**Directions for this task:** Each line below should be quoted exactly, please.

◇ ◇ ◇ ◇ ◇ ◇ ◇

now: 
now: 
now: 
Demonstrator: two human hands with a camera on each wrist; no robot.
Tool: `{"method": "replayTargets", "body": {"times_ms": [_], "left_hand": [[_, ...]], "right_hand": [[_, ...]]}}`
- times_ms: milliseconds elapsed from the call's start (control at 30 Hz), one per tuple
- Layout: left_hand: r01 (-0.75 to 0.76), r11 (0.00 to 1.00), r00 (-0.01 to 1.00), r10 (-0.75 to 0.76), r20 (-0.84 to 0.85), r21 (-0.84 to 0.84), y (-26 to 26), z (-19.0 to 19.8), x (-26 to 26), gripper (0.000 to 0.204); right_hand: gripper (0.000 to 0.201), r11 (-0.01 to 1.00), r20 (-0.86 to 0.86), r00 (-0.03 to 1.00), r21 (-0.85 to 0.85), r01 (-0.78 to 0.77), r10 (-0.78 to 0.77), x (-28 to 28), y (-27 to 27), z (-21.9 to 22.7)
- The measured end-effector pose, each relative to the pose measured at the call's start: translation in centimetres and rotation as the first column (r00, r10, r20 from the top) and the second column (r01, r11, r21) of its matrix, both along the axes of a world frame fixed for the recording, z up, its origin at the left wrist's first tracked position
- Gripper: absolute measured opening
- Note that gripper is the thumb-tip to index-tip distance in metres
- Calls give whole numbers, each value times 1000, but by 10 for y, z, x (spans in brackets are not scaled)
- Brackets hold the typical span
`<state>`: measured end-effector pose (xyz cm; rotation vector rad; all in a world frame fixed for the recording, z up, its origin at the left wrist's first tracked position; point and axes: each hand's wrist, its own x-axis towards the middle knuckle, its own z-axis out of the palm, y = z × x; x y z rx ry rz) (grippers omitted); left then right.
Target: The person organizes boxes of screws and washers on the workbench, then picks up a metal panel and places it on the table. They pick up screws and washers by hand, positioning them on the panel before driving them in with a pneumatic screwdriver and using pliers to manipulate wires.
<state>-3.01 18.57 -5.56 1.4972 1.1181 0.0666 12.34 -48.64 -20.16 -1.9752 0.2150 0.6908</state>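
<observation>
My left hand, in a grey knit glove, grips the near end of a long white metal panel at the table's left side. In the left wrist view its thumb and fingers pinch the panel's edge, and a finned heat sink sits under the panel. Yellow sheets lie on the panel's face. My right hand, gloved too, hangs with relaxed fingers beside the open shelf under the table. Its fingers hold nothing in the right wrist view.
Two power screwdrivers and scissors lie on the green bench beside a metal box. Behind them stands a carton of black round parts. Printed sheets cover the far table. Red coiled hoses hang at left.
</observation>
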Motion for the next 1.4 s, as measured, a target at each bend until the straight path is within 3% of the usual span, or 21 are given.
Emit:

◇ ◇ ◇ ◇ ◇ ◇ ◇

**Answer for this exercise:**
now: 
now: 
now: 
Demonstrator: two human hands with a camera on each wrist; no robot.
Tool: `{"method": "replayTargets", "body": {"times_ms": [_], "left_hand": [[_, ...]], "right_hand": [[_, ...]]}}`
- times_ms: milliseconds elapsed from the call's start (control at 30 Hz), one per tuple
- Layout: left_hand: r01 (-0.75 to 0.76), r11 (0.00 to 1.00), r00 (-0.01 to 1.00), r10 (-0.75 to 0.76), r20 (-0.84 to 0.85), r21 (-0.84 to 0.84), y (-26 to 26), z (-19.0 to 19.8), x (-26 to 26), gripper (0.000 to 0.204); right_hand: gripper (0.000 to 0.201), r11 (-0.01 to 1.00), r20 (-0.86 to 0.86), r00 (-0.03 to 1.00), r21 (-0.85 to 0.85), r01 (-0.78 to 0.77), r10 (-0.78 to 0.77), x (-28 to 28), y (-27 to 27), z (-21.9 to 22.7)
- The measured end-effector pose, each relative to the pose measured at the call's start: translation in centimetres and rotation as the first column (r00, r10, r20 from the top) and the second column (r01, r11, r21) of its matrix, both along the axes of a world frame fixed for the recording, z up, its origin at the left wrist's first tracked position
- Gripper: absolute measured opening
- Note that gripper is the thumb-tip to index-tip distance in metres
- Calls give whole numbers, each value times 1000, but by 10 for y, z, x (spans in brackets are not scaled)
- Brackets hold the typical span
`<state>`: measured end-effector pose (xyz cm; rotation vector rad; all in a world frame fixed for the recording, z up, its origin at the left wrist's first tracked position; point and axes: each hand's wrist, its own x-axis towards the middle knuckle, its own z-axis out of the palm, y = z × x; x y z rx ry rz) (grippers omitted); left then right.
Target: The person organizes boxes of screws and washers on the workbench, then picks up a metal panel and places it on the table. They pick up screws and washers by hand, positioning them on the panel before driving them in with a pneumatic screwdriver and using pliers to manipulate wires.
<state>-3.01 18.57 -5.56 1.4972 1.1181 0.0666 12.34 -48.64 -20.16 -1.9752 0.2150 0.6908</state>
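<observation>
My left hand, in a grey knit glove, grips the near end of a long white metal panel at the table's left side. In the left wrist view its thumb and fingers pinch the panel's edge, and a finned heat sink sits under the panel. Yellow sheets lie on the panel's face. My right hand, gloved too, hangs with relaxed fingers beside the open shelf under the table. Its fingers hold nothing in the right wrist view.
Two power screwdrivers and scissors lie on the green bench beside a metal box. Behind them stands a carton of black round parts. Printed sheets cover the far table. Red coiled hoses hang at left.
</observation>
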Motion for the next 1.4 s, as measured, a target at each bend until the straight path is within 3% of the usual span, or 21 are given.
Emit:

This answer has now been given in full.